ですので、市場の案内は任せてくださいね。


「それも楽しそうだ」


「えぇ、きっと楽しいですわ。それに、番様と外での逢瀬というものに憧れていたのです」


一人で気ままな買い物も楽しいですが、やはり恋人同士で仲良く買い物をしている方々を見て羨ましくもありました。

わたくしは人間に近いですが竜族です。自分の番がどこかにいることは確信していました。

番と出会ったら、絶対にやりたいと思っていたのですよ。


「では、我が番の願いは叶えなくてはな」


いつまでも、こうして二人だけでいたかったのですが、そうもいきません。

朝食をいただいたあと、父の代わりの竜族が到着したこともあり、顔合わせすることになりました。

一夜で到着したということは、かなりの強行をしてきたのだと思います。


「おはようございます、お父様」


「おはよう。殿下に無体はされなかったか?」


父は、そんなことはないとわかっていて聞いていますね。


「わたくしの番様はずっと紳士でいらしてくださいましたよ」


挨拶を終え、父の代わりに来たという竜族の方を見て驚きました。


「お兄様!」


「覚えていてくれたか、ちびちゃん!」


懐かしい呼ばれ方です。

父の弟、叔父に当たる方ですが、見た目が若いこともあり、わたくしはお兄様と呼ばせていただいていました。

叔父と言えど、名を呼ぶことは(はばか)れますので、叔父はわたくしのことをちびちゃんと呼んでいたのです。

叔父も北黒王(ほっこくおう)のクアンヴァリィに連なる者ですので、とてもお強いのです。
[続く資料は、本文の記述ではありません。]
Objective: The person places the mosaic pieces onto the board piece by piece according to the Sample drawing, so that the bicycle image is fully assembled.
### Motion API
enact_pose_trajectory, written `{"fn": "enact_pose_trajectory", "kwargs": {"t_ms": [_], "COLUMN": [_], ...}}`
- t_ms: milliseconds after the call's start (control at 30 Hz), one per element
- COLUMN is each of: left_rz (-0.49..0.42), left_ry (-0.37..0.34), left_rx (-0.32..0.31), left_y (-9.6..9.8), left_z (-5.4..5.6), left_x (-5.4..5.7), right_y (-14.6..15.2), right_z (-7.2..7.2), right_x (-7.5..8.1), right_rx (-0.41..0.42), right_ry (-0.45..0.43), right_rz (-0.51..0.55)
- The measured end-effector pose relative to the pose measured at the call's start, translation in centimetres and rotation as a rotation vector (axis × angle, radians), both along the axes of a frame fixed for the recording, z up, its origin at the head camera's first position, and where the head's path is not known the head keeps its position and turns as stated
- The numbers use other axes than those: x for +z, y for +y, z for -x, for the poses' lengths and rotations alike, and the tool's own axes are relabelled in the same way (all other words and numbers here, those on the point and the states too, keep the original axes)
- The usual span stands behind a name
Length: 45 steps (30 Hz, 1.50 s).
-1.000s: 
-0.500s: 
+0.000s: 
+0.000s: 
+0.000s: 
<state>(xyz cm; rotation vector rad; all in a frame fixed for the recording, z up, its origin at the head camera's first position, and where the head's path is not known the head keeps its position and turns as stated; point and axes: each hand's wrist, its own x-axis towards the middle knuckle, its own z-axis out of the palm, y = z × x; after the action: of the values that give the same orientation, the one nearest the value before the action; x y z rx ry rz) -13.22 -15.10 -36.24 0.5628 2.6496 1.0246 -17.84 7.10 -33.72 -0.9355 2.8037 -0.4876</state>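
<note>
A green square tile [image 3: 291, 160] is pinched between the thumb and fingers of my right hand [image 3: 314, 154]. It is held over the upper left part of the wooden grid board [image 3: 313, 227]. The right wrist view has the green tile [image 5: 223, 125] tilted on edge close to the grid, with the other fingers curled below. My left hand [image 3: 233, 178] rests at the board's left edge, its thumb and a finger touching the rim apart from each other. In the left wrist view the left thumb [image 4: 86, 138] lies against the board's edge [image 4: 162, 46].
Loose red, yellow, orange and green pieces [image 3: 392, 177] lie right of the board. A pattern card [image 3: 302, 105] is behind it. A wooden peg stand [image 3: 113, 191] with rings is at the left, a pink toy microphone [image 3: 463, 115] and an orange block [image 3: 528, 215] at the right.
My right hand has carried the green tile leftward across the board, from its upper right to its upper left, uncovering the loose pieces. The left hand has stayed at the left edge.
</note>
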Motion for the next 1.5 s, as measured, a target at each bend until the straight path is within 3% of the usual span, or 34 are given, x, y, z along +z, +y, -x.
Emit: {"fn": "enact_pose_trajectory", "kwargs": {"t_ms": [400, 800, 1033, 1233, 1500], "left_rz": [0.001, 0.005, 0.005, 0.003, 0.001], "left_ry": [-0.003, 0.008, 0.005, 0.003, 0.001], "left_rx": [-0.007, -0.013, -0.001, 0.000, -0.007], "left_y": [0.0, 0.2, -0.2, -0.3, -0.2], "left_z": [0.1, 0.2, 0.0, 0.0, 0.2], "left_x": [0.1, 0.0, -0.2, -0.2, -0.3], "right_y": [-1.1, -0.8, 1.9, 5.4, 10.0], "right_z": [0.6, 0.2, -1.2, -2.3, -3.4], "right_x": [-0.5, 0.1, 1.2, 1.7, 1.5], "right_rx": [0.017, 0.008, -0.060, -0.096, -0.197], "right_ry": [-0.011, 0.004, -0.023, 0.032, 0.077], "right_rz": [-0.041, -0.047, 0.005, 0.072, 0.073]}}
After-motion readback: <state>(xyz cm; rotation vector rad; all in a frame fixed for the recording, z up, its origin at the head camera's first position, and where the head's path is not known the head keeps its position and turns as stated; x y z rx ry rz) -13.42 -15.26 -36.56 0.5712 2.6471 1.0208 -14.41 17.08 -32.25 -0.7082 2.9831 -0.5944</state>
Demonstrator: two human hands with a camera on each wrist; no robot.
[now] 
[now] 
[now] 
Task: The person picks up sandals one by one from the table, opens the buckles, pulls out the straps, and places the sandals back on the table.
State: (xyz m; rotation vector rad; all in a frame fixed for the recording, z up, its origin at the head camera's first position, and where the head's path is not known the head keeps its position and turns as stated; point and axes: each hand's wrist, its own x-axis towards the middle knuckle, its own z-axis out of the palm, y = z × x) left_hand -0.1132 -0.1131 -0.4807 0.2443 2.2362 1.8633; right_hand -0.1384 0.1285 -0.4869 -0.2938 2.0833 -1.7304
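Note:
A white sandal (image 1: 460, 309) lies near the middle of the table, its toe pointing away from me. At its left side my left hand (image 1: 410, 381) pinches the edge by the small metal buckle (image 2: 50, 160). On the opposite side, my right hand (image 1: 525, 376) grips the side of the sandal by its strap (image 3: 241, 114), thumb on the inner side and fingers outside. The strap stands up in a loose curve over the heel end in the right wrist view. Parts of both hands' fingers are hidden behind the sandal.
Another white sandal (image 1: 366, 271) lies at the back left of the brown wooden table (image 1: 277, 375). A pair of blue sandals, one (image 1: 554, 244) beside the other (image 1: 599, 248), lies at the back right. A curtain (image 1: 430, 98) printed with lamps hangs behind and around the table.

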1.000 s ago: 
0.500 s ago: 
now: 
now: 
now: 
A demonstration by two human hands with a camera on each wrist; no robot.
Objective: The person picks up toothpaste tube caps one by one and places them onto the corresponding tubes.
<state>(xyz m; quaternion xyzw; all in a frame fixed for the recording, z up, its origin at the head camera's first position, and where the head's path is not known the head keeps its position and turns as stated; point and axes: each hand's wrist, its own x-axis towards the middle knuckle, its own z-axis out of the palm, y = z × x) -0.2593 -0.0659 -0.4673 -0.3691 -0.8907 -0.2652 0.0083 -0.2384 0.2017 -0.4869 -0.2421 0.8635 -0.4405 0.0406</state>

父の右腕として、活躍していると話を聞いたことがあります。


「もう我が番だからな。馴れ馴れしくするなよ」


「殿下の番様が見つかってよかったです。まぁ、ちびちゃんだったのは驚きですけど」


お兄様は軽いと言いますか、物事を重く捉えないたちですので、姪が番なんですから、仲良くしましょうよと番様に言っています。

軽いですけど、仕事はできる方なんですよ。たぶん。


「番様、南紅王(なんこうおう)のアルヴァレジィでございます」


「クアンヴァリィの娘にございます。それにしても、わざわざ当代様がお越しとは……」


護衛であるなら、お兄様だけで十分だと思います。

南紅王当代様がいらっしゃる理由がわかりません。


「いえ、本来なら外交は殿下にお任せする予定でしたが、番様が見つかったので私めが肩代わりを申し出たのですよ」


「お手を(わずら)わせてしまい、申し訳ございません」


「とんでもない!殿下が番様に出会われたのです。めでたいことですので、番様が気になさることではありませんよ」


ご本人がそう仰るなら、これ以上は申せませんね。

改めて、よろしくお願いしますと礼をしました。


「では、殿下、娘をお願いいたします」


引き継ぎを終えると、父は竜の国に戻ります。


「お父様、お気をつけて。お母様と弟に会えるときを楽しみにしていますね」


「すまない。すぐに迎えに来るからな」


力強い抱擁をされ、苦しくもありましたが、父からの愛情が伝わってきました。

父が旅立つのを見送り、残った問題をどう片付けるのか、話し合いが行われました。

しかし、この国の首脳陣がどうなされるのか、動きがわからない以上、決めようがないのです。


「殿下からご連絡があるまで、よろしければ竜の国のお話を聞かせてくださいな」


竜族にとっては『たった』八年でも、変わっていることも多いと思うのです。

それに、少しは知識を入れておかないと、番様の顔に泥を塗るようなことがあっては大変ですもの。